* **What is being asked**
Restate word for word the opening line of the data below and every line after it until the line with "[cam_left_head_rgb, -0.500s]", that line too, but not the pictures.

* **Data below**
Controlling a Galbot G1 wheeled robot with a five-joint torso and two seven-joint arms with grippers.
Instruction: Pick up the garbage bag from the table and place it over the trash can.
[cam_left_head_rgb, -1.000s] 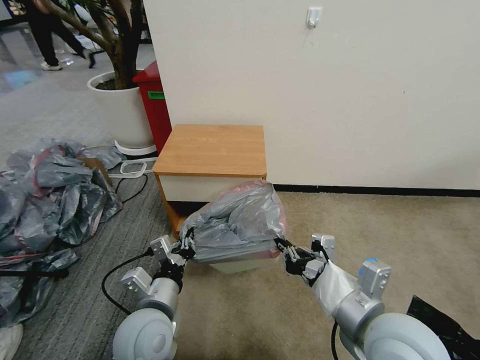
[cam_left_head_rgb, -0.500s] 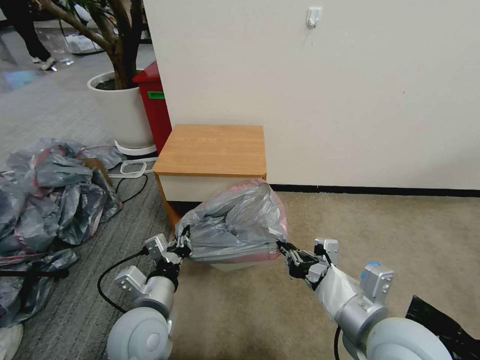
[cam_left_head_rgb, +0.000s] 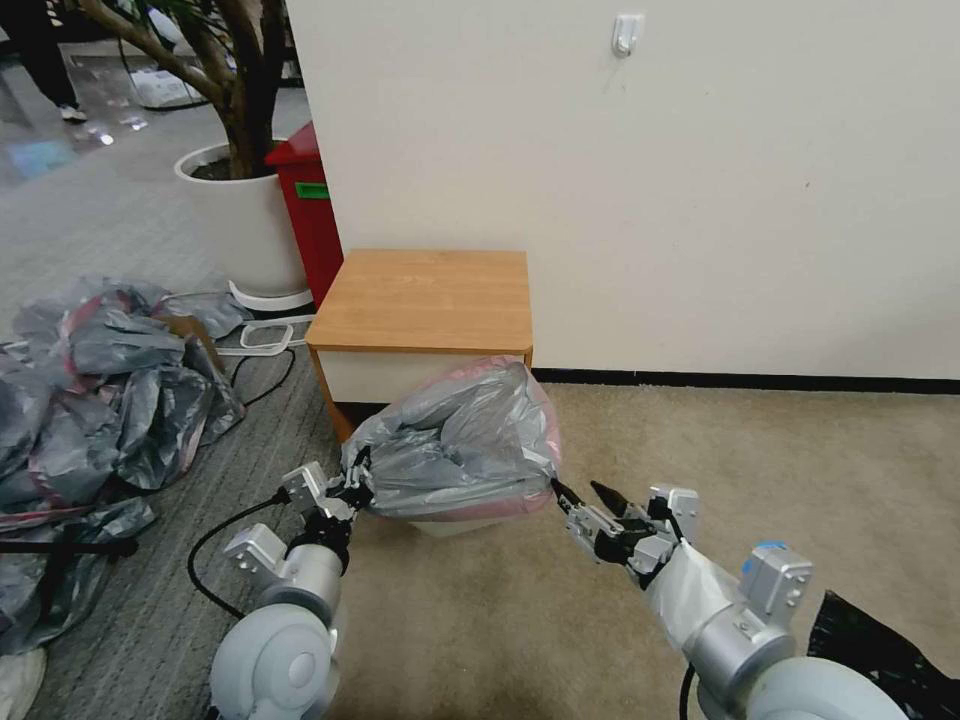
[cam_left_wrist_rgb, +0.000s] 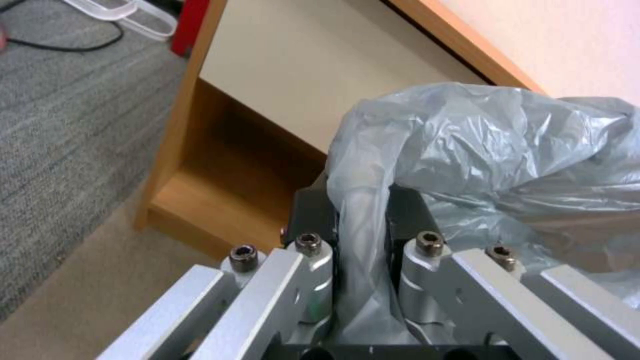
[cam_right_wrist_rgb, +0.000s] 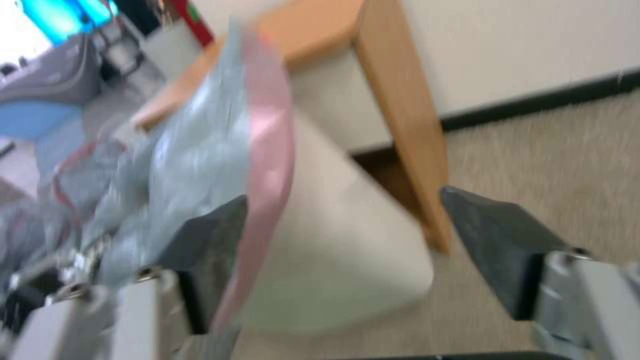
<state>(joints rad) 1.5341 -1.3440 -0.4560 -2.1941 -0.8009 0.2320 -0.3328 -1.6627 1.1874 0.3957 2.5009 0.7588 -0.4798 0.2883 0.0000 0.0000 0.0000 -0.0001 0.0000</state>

* **Output of the exercise**
Controlling a Galbot G1 wheeled robot with a five-joint torso and two seven-joint arms with grippers.
Instruction: Pick up the garbage bag from the table and place it over the trash can.
[cam_left_head_rgb, -1.000s] 
[cam_left_head_rgb, -0.500s] 

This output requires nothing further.